最終的に、この債券の条件は以下の通りとなりました。
・利率:年8.39%(税引前)/ 6.685%(税引後)
・利払日:年4回(2021年3月23日、6月23日、9月23日、12月23日)
・償還日:2021年12月23日
・観察期間:2020年12月23日から満期償還日の5営業日前(最終評価日)までの期間
・当初価格:1,052.00円
・早期償還判定水準:1,104.60円
・ノックイン判定水準:736.40円
観察期間の間、株価が早期償還判定基準を上回ることがなければ、利払日に利金を支払うという仕組みになっており、うまく株価が推移すれば、年利通りの金額が支払われます。
では、株価が早期償還判定基準を上回った場合はどうなるのでしょうか。その場合には、償還日を待たずに100%の元金が償還され、それに加えてそれまでの利金が支払われます。
逆に株価が下落した場合はどうなるのでしょうか。
ここで重要になるのが、当初価格を設定した時に同時に設定したノックイン判定水準の金額です。
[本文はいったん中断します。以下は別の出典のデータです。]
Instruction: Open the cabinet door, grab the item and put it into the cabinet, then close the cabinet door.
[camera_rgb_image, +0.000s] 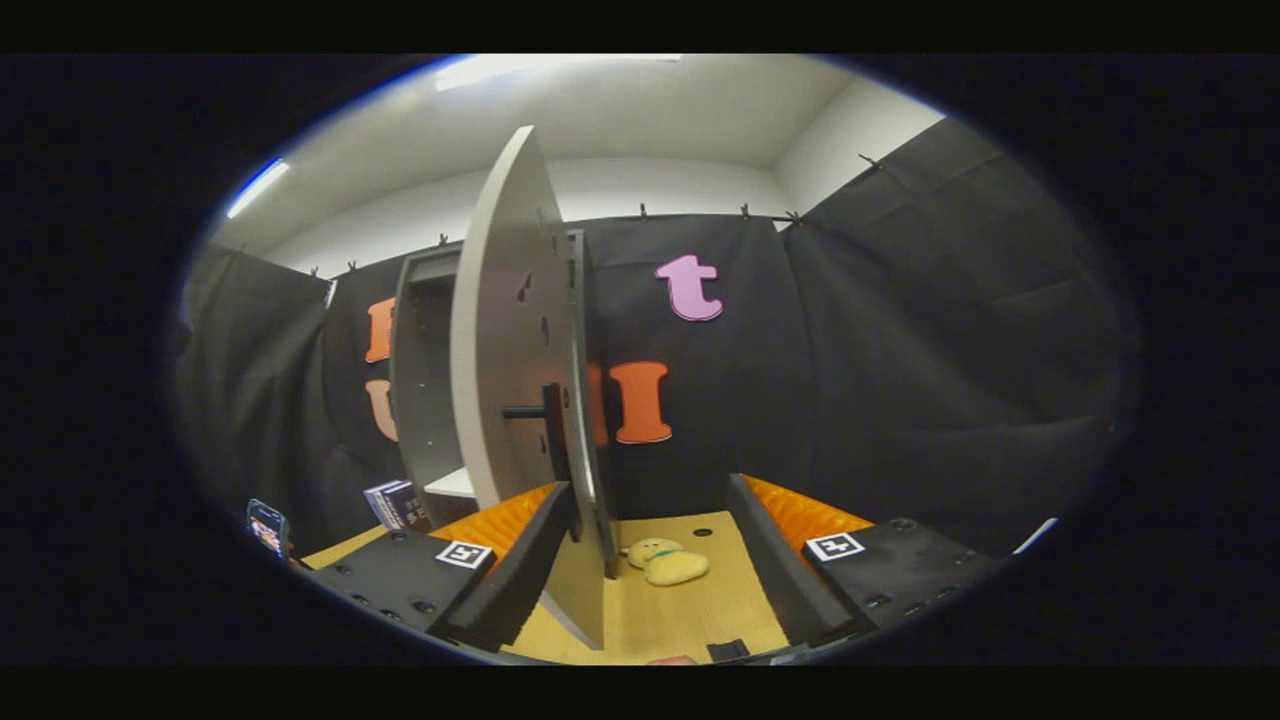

もし、下落した株価がノックイン判定水準を1度でも下回った場合、ノックインが発生したという状態になります。この場合、早期償還されず継続して株価の観察が行われ(観察期間中は利払日には利金が正しく支払われます)、最後の株価観察の評価日に最初に設定した当初価格を上回るかそれとも下回るかによって、償還されるときの元金が100%戻るか、それとも下回った金額しか戻らないのかが違ってきます。詳細は説明しませんが、最悪のケースは、株価が当初金額の50%まで落ち込んだ状態で最終評価日を迎えてしまった場合は、元金の50%しか戻ってこないということになります。
では、私の場合はどうだったかというと、最初の利払い日を迎える前にマネックス証券よりメールがあり、ルネサスエレクトロニクス株式会社の株価が早期償還判定基準を上回ったため、早期償還を行うとの連絡がありました。
結果的に私が受け取った金額は、以下の通りです。
最初にこの債券を購入するときに出した10万円と年利8.39%の3ヶ月分の利金2,098円です。税金が引かれるため、受け取った利金は1,673円でした。
債券購入時の出資額を10万円ではなく、100万円、1,000万円と大きくしておけば、受け取れる利金もたった1,673円ではなく、かなり大きな金額になりますが、ノックイン判定水準を下回った場合の仕組みを正しく理解していれば、100万円、1,000万円などといった大きな金額を出そうとは思えません。
最初の記事の事例での損害額、2,896万円と7,102万円から想像するに、5,000万円や1億円といったかなり大きな金額を出した可能性があります。
大きな金額を出すにもかかわらず、ノックインが発生したときのリスクをどの程度理解していたのかが気になるところです。
私自身の感想としては、ノックインが発生したときのリスクを考えると、なぜ数千万円という大きな金額を出してまで仕組み債を購入したいと思ったのかが、全く理解できず、頭が混乱してしまっています。
通常の個別株を購入するのであれば、株価が下落したときに損切りをするのか、それとも復活を期待して1、2年待つということもできるのですが、仕組み債では損切りも待つこともできません。リスクとリターンを正しく理解できれば、仕組み債というギャンブルのような投資を行うことはないでしょう。
仕組み債の体験で少しもやっとしていたときに、証券会社から以下の通知を立て続けにもらいました。社債の利金を受け取ったとの通知です。
3社の債券を購入していますが、それぞれ期の途中から購入してしまったため、最初に提示された利回りより少し少ない金額が振り込まれていました。いずれも20年程度の償還期間で、5%〜6%弱の利回りで運用します。上の金額は年2回振り込まれる利金のうち1回目ですので、9月ごろに同様に利金が振り込まれることになります。
仕組み債と違い、会社が破綻しない限り安定的に入ってくる利金です。償還まで20年程度と長いですが、20年間毎年自動的に数十万円の利金を支払ってくれます。
仕組み債に何千万円と投資し、株価がノックイン判定水準を下回らないように祈るぐらいであれば、単純に社債を購入し、安定した利回りの利金を受け取った方が精神的にも楽じゃないかと思います。
最近、証券会社のホームページを開くと、必ずと言っていいほど、8%〜十数%の仕組み債のバナー広告が表示されます。つい利回りの高さに目を奪われてしまうかもしれませんが、一般の人の資産形成の投資先としては不向きなものです。気をつけましょう。